Brief –
Leave every image behind and restate the data word for word.

Entries supplied –
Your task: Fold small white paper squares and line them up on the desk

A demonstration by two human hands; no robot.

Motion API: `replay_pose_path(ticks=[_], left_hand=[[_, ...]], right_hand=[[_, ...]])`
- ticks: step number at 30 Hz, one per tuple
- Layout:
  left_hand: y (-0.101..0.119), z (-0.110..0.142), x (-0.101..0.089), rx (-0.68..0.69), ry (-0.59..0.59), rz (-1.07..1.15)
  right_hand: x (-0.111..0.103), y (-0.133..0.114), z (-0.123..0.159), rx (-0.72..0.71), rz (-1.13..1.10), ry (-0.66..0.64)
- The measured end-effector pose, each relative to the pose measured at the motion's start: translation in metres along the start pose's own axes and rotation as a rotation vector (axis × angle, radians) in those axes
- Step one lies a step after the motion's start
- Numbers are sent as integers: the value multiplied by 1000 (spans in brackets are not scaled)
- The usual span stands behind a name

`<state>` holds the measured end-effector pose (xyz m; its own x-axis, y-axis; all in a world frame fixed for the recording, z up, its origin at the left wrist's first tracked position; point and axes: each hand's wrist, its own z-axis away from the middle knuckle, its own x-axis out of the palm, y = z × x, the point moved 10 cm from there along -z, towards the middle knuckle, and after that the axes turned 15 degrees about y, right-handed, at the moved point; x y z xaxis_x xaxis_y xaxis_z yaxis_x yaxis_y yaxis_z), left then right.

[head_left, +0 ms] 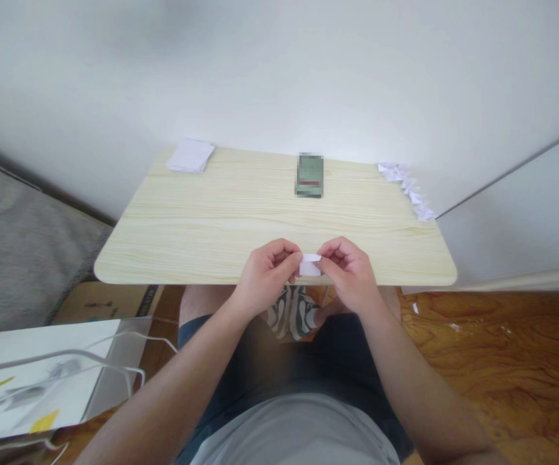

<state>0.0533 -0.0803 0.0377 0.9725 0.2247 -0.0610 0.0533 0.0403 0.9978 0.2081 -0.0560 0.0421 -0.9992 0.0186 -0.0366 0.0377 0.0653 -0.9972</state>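
A small white piece of paper (310, 265) is pinched between both my hands above the near edge of a light wooden table (212, 219). My left hand (267, 274) grips its left side with curled fingers. My right hand (345, 271) grips its right side, fingertips pressed on the paper. Most of the paper is hidden by my fingers.
A stack of white paper sheets (191, 155) lies at the table's far left corner. A blurred phone (309, 175) lies at the far middle. Several folded white paper pieces (408, 187) line the far right edge. A white bag (42, 381) sits on the floor at left.
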Motion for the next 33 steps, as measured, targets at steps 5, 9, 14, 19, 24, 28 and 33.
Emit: replay_pose_path(ticks=[5, 9, 14, 19, 24, 28, 33], left_hand=[[1, 4, 6, -58, -55, 42], [2, 5, 8, -62, -66, 57], [-1, 4, 5, -28, -23, 17], [7, 8, -3, 134, 68, -207], [23, 13, -2, 289, 91, -351], [19, 11, -4, 280, 89, -314], [5, 6, -2, 180, 4, -202]], right_hand=[[0, -3, 1, -19, 5, 6], [1, -7, 2, -5, -31, -5], [-1, -4, 2, 36, -78, -10], [1, 8, 3, 146, -137, -11], [1, 16, 3, 186, -69, -36], [1, 12, 3, 133, 11, -89], [6, 7, 8, 102, 133, -223]])
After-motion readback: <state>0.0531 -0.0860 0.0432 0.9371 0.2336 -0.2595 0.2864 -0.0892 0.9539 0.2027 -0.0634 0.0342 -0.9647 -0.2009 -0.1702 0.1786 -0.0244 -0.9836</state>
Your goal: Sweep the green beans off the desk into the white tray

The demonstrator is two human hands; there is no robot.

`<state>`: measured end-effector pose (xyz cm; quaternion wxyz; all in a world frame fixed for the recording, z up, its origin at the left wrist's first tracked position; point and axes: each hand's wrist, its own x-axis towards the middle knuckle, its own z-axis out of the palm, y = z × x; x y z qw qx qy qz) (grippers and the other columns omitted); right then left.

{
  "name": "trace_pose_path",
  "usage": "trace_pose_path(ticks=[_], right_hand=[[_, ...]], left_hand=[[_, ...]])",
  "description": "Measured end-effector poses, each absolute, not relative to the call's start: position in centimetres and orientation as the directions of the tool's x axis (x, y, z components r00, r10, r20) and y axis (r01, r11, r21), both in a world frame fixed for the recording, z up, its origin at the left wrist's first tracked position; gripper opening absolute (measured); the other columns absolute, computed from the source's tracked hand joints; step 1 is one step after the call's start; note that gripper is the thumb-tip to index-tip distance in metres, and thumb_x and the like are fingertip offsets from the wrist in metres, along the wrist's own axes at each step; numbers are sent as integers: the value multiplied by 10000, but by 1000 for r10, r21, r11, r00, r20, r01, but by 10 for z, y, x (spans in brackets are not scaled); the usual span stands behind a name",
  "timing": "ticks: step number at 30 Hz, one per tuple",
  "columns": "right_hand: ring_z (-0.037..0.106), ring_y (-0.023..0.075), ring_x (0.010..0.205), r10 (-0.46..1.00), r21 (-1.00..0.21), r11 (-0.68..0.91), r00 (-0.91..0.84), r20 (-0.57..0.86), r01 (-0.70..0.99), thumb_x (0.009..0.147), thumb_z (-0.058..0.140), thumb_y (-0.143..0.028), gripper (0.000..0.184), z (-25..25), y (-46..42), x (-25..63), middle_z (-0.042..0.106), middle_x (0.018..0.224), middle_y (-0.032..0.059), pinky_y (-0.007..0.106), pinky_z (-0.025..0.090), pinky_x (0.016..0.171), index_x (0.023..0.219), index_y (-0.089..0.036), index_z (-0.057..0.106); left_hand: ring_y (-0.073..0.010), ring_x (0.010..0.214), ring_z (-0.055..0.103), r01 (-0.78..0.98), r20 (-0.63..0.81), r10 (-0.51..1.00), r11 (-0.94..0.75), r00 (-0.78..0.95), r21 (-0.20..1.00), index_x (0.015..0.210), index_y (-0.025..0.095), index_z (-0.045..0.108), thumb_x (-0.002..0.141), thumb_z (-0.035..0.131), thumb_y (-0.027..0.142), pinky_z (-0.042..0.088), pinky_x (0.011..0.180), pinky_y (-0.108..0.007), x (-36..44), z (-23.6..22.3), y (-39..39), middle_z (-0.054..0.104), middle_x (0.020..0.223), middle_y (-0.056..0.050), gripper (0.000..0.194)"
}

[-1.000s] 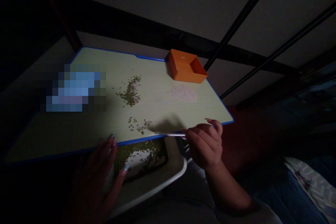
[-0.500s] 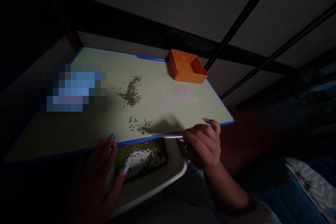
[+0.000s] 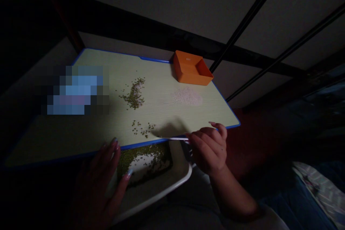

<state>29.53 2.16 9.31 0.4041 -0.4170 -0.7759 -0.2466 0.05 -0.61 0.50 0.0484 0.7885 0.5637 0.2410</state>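
Note:
My right hand (image 3: 208,149) is closed round a thin pale flat tool (image 3: 178,138), seen nearly edge-on, so its kind is unclear. The tool's tip is over the table's near blue edge, just right of a few loose green beans (image 3: 144,128). My left hand (image 3: 107,176), fingers apart, rests by that edge with its thumb over a white tray (image 3: 185,172). Below the edge, the tray holds many green beans (image 3: 126,158). Farther back on the table (image 3: 161,111) lie a pile of green beans mixed with pale grains (image 3: 134,95) and a heap of pale rice-like grains (image 3: 188,96).
An orange open box (image 3: 192,70) stands at the table's back right corner. A blurred-out bluish item (image 3: 77,91) lies on the left side. Pale wall panels (image 3: 161,3) rise behind. Dark blue cloth (image 3: 291,194) lies at lower right.
The pale tool has shifted very slightly at the table's edge. Both hands, the bean piles and the box stay where they were.

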Motion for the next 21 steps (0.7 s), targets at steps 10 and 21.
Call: trace_pose_path(ticks=[10, 21], right_hand=[[620, 145, 734, 451, 52, 541, -342, 825, 839, 950, 541, -157, 136, 95, 22, 289, 717, 731, -33, 410, 407, 962, 992, -223, 653], [622, 146, 732, 432, 54, 561, -348, 832, 826, 958, 552, -145, 126, 94, 20, 292, 724, 746, -13, 420, 405, 968, 974, -189, 669]], left_hand=[[-337, 1481, 386, 858, 376, 895, -377, 241, 348, 1535, 413, 100, 892, 472, 313, 445, 1125, -664, 3, 6, -5, 430, 1600, -41, 750], [-310, 1491, 374, 851, 381, 897, -371, 224, 372, 1530, 436, 95, 890, 462, 311, 427, 1150, -628, 4, 8, -6, 398, 1621, -5, 748]])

Written reply –
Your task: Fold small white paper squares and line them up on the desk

A demonstration by two human hands; no robot.

Motion API: `replay_pose_path(ticks=[_], left_hand=[[_, ...]], right_hand=[[_, ...]])`
- ticks: step number at 30 Hz, one per tuple
- Layout:
  left_hand: y (-0.101..0.119), z (-0.110..0.142), x (-0.101..0.089), rx (-0.68..0.69), ry (-0.59..0.59), rz (-1.07..1.15)
  right_hand: x (-0.111..0.103), y (-0.133..0.114), z (-0.123..0.159), rx (-0.72..0.71), rz (-1.13..1.10), ry (-0.66..0.64)
- The measured end-effector pose, each relative to the pose measured at the motion's start: translation in metres along the start pose's own axes and rotation as a rotation vector (axis × angle, radians) in those axes
- Step one lies a step after the motion's start
- Numbers are sent as integers: the value multiplied by 1000 (spans in brackets are not scaled)
- The usual span stands behind a name

`<state>` holds the measured end-effector pose (xyz m; its own x-axis, y-axis; all in a world frame fixed for the recording, z up, its origin at the left wrist's first tracked position; point and axes: each hand's wrist, its own z-axis away from the middle knuckle, its own x-axis out of the palm, y = z × x, the point moved 10 cm from there along -z, towards the middle knuckle, and after that the axes turned 15 degrees about y, right-handed, at the moved point; x y z xaxis_x xaxis_y xaxis_z yaxis_x yaxis_y yaxis_z), left then right.

[head_left, +0 ms] 

<state>0.0533 -0.0803 0.0377 0.9725 0.2247 -0.0610 0.0533 0.0403 0.9978 0.2081 -0.0560 0.0421 -0.9992 0.0186 -0.0366 0.0377 0.0653 -0.9972</state>
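A small white piece of paper (310, 265) is pinched between both my hands above the near edge of a light wooden table (212, 219). My left hand (267, 274) grips its left side with curled fingers. My right hand (345, 271) grips its right side, fingertips pressed on the paper. Most of the paper is hidden by my fingers.
A stack of white paper sheets (191, 155) lies at the table's far left corner. A blurred phone (309, 175) lies at the far middle. Several folded white paper pieces (408, 187) line the far right edge. A white bag (42, 381) sits on the floor at left.
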Motion for the next 33 steps, as measured, targets at steps 5, 9, 14, 19, 24, 28 and 33.
Emit: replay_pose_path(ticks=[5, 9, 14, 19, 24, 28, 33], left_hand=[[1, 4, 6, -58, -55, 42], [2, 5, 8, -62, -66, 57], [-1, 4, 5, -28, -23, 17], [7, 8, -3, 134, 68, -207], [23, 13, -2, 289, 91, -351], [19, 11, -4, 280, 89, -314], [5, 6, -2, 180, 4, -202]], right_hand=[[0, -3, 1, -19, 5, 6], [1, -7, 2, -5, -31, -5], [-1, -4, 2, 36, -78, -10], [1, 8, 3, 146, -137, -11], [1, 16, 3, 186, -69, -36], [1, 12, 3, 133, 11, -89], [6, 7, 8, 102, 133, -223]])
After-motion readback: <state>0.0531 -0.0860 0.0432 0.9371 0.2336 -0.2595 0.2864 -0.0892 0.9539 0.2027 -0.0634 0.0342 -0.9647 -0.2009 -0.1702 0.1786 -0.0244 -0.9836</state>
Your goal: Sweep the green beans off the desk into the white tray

The demonstrator is two human hands; there is no robot.

`<state>`: measured end-effector pose (xyz cm; quaternion wxyz; all in a world frame fixed for the recording, z up, its origin at the left wrist's first tracked position; point and axes: each hand's wrist, its own x-axis towards the middle knuckle, its own z-axis out of the palm, y = z × x; x y z qw qx qy qz) (grippers and the other columns omitted); right then left.

{
  "name": "trace_pose_path",
  "usage": "trace_pose_path(ticks=[_], right_hand=[[_, ...]], left_hand=[[_, ...]])",
  "description": "Measured end-effector poses, each absolute, not relative to the call's start: position in centimetres and orientation as the directions of the tool's x axis (x, y, z components r00, r10, r20) and y axis (r01, r11, r21), both in a world frame fixed for the recording, z up, its origin at the left wrist's first tracked position; gripper opening absolute (measured); the other columns absolute, computed from the source's tracked hand joints; step 1 is one step after the call's start; note that gripper is the thumb-tip to index-tip distance in metres, and thumb_x and the like are fingertip offsets from the wrist in metres, along the wrist's own axes at each step; numbers are sent as integers: the value multiplied by 10000, but by 1000 for r10, r21, r11, r00, r20, r01, but by 10 for z, y, x (spans in brackets are not scaled); the usual span stands behind a name",
  "timing": "ticks: step number at 30 Hz, one per tuple",
  "columns": "right_hand: ring_z (-0.037..0.106), ring_y (-0.023..0.075), ring_x (0.010..0.205), r10 (-0.46..1.00), r21 (-1.00..0.21), r11 (-0.68..0.91), r00 (-0.91..0.84), r20 (-0.57..0.86), r01 (-0.70..0.99), thumb_x (0.009..0.147), thumb_z (-0.058..0.140), thumb_y (-0.143..0.028), gripper (0.000..0.184), z (-25..25), y (-46..42), x (-25..63), middle_z (-0.042..0.106), middle_x (0.018..0.224), middle_y (-0.032..0.059), pinky_y (-0.007..0.106), pinky_z (-0.025..0.090), pinky_x (0.016..0.171), index_x (0.023..0.219), index_y (-0.089..0.036), index_z (-0.057..0.106); left_hand: ring_y (-0.073..0.010), ring_x (0.010..0.214), ring_z (-0.055..0.103), r01 (-0.78..0.98), r20 (-0.63..0.81), r10 (-0.51..1.00), r11 (-0.94..0.75), r00 (-0.78..0.95), r21 (-0.20..1.00), index_x (0.015..0.210), index_y (-0.025..0.095), index_z (-0.045..0.108), thumb_x (-0.002..0.141), thumb_z (-0.035..0.131), thumb_y (-0.027..0.142), pinky_z (-0.042..0.088), pinky_x (0.011..0.180), pinky_y (-0.108..0.007), x (-36..44), z (-23.6..22.3), y (-39..39), middle_z (-0.054..0.104), middle_x (0.020..0.223), middle_y (-0.056..0.050), gripper (0.000..0.194)"
}

[-1.000s] 
[-0.500s] 
[+0.000s] 

<state>29.53 2.16 9.31 0.4041 -0.4170 -0.7759 -0.2466 0.05 -0.61 0.50 0.0484 0.7885 0.5637 0.2410</state>
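Note:
My right hand (image 3: 208,149) is closed round a thin pale flat tool (image 3: 178,138), seen nearly edge-on, so its kind is unclear. The tool's tip is over the table's near blue edge, just right of a few loose green beans (image 3: 144,128). My left hand (image 3: 107,176), fingers apart, rests by that edge with its thumb over a white tray (image 3: 185,172). Below the edge, the tray holds many green beans (image 3: 126,158). Farther back on the table (image 3: 161,111) lie a pile of green beans mixed with pale grains (image 3: 134,95) and a heap of pale rice-like grains (image 3: 188,96).
An orange open box (image 3: 192,70) stands at the table's back right corner. A blurred-out bluish item (image 3: 77,91) lies on the left side. Pale wall panels (image 3: 161,3) rise behind. Dark blue cloth (image 3: 291,194) lies at lower right.
The pale tool has shifted very slightly at the table's edge. Both hands, the bean piles and the box stay where they were.
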
Motion for the next 21 steps (0.7 s), targets at steps 10 and 21.
Call: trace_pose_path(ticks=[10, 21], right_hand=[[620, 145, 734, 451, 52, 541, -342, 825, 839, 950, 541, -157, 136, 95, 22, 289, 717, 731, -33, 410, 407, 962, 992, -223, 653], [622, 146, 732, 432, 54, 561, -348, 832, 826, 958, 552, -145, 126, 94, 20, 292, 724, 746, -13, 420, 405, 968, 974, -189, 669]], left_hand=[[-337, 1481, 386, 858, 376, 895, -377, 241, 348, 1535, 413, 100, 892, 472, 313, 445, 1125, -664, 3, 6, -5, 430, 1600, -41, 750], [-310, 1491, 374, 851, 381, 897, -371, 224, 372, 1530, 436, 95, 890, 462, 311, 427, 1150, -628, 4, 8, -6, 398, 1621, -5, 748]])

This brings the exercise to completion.